(Stored records)
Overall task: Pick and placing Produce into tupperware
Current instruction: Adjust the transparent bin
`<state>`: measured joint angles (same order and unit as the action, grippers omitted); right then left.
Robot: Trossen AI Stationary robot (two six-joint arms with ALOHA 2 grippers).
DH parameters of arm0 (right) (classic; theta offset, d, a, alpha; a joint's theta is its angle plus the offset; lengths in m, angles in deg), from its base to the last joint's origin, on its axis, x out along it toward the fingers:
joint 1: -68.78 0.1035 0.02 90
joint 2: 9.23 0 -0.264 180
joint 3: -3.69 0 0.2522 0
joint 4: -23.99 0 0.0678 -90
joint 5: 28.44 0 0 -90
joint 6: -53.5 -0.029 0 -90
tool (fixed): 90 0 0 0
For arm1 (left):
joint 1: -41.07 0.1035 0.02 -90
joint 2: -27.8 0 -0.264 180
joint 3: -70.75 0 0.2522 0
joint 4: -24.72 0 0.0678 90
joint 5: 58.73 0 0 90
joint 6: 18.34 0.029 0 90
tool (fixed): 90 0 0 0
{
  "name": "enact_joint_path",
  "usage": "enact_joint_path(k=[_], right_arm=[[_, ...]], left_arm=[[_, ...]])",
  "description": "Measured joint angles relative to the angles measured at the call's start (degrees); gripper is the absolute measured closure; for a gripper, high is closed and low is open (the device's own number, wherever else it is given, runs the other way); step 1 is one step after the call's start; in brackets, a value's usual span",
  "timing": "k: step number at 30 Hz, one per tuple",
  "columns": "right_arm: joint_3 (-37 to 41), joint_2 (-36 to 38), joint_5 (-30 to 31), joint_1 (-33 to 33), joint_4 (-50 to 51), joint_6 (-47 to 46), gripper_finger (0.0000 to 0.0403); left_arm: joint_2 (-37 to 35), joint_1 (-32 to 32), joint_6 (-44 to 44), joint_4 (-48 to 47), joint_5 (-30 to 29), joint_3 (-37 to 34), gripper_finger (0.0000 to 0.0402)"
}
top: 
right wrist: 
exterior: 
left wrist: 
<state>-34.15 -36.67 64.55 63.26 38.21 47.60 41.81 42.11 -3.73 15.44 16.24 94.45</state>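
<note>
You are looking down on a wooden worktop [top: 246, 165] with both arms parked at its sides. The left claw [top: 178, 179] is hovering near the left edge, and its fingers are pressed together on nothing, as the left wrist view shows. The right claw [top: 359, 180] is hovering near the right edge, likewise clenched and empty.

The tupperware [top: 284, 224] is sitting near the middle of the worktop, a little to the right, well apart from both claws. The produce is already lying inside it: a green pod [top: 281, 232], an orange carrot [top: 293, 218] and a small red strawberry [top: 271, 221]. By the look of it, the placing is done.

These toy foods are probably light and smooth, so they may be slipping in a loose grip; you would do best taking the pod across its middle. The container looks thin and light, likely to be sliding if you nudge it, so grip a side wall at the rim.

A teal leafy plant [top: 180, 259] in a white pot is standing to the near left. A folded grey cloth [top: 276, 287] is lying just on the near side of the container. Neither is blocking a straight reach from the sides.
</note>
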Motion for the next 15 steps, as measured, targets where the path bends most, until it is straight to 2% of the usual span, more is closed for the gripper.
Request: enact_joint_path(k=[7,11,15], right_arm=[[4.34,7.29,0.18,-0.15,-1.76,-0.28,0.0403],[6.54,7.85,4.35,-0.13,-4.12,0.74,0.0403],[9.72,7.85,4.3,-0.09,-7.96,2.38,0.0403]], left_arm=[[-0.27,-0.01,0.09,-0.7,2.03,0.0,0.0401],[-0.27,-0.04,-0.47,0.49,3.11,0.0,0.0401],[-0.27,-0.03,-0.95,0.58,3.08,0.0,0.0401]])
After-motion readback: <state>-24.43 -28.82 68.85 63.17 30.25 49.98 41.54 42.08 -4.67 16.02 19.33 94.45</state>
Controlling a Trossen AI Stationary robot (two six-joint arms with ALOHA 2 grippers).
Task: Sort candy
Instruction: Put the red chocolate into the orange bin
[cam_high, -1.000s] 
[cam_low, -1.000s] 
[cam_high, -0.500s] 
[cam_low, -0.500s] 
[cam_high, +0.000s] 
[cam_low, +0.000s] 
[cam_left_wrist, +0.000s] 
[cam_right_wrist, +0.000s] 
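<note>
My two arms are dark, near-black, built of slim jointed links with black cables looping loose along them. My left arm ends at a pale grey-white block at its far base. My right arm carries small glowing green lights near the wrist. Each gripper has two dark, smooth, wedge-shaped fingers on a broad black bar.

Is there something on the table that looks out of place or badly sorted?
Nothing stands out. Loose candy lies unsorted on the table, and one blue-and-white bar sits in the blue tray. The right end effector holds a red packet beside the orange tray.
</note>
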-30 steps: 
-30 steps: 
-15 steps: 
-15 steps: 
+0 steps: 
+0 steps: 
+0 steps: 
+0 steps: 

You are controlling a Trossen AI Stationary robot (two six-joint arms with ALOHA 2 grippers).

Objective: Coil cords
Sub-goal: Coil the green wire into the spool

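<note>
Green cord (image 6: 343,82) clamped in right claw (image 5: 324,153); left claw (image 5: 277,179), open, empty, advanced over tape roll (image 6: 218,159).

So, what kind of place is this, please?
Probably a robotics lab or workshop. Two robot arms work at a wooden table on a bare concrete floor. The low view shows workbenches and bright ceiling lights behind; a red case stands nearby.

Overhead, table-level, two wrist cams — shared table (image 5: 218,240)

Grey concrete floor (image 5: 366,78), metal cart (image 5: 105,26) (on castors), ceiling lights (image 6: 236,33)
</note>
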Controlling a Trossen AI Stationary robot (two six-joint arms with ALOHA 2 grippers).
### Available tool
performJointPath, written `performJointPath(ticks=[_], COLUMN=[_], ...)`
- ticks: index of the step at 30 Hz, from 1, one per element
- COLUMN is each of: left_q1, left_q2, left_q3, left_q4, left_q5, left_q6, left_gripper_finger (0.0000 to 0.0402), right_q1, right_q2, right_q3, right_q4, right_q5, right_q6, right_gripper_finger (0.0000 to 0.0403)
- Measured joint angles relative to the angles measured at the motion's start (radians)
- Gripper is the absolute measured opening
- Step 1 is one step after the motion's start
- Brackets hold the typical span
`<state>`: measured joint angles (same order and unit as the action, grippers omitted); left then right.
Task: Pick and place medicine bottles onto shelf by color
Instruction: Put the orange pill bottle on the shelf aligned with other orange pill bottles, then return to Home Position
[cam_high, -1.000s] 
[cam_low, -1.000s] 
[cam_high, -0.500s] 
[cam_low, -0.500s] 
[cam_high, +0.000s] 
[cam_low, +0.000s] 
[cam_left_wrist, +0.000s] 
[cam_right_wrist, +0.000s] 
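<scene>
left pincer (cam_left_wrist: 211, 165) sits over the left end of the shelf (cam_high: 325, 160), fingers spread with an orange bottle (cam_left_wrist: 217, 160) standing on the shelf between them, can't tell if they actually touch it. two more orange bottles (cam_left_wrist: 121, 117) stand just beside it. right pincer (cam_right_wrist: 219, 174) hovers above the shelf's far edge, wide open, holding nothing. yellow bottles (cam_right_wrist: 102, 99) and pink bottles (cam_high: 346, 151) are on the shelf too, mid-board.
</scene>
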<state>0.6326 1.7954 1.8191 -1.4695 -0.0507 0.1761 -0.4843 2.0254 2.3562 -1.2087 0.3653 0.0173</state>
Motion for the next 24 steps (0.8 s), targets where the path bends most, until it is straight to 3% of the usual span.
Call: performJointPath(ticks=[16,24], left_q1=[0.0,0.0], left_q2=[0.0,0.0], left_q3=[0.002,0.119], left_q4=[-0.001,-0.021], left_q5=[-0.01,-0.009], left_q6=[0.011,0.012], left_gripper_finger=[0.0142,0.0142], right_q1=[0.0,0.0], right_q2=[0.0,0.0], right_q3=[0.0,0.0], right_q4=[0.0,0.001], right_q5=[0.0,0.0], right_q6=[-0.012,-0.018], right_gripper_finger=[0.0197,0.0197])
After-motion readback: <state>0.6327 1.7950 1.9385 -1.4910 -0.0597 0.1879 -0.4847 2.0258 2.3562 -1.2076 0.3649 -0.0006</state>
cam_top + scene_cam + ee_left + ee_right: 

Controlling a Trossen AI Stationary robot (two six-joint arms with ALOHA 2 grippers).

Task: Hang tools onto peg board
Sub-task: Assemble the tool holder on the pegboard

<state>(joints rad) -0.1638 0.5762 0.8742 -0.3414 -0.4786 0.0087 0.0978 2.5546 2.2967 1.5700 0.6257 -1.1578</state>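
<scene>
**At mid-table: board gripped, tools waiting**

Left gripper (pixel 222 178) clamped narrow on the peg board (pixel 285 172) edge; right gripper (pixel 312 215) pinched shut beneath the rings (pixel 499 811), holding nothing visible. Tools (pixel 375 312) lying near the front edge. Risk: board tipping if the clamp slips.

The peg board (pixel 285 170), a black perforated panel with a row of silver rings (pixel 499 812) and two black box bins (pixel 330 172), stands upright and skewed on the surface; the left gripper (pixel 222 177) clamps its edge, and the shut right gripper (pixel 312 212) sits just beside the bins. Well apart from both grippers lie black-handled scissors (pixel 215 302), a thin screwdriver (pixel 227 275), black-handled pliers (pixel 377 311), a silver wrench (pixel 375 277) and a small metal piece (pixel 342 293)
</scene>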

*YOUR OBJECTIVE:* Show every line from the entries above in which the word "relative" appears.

*EXPECTED OUTPUT:*
  "description": "Measured joint angles relative to the angles measured at the call's start (degrees); gripper is the absolute measured closure; for a gripper, high is closed and low is open (the device's own number, wherever else it is given, runs the other way); step 1 is one step after the call's start; in brackets, a value's usual span",
- Measured joint angles relative to the angles measured at the motion's start (radians)

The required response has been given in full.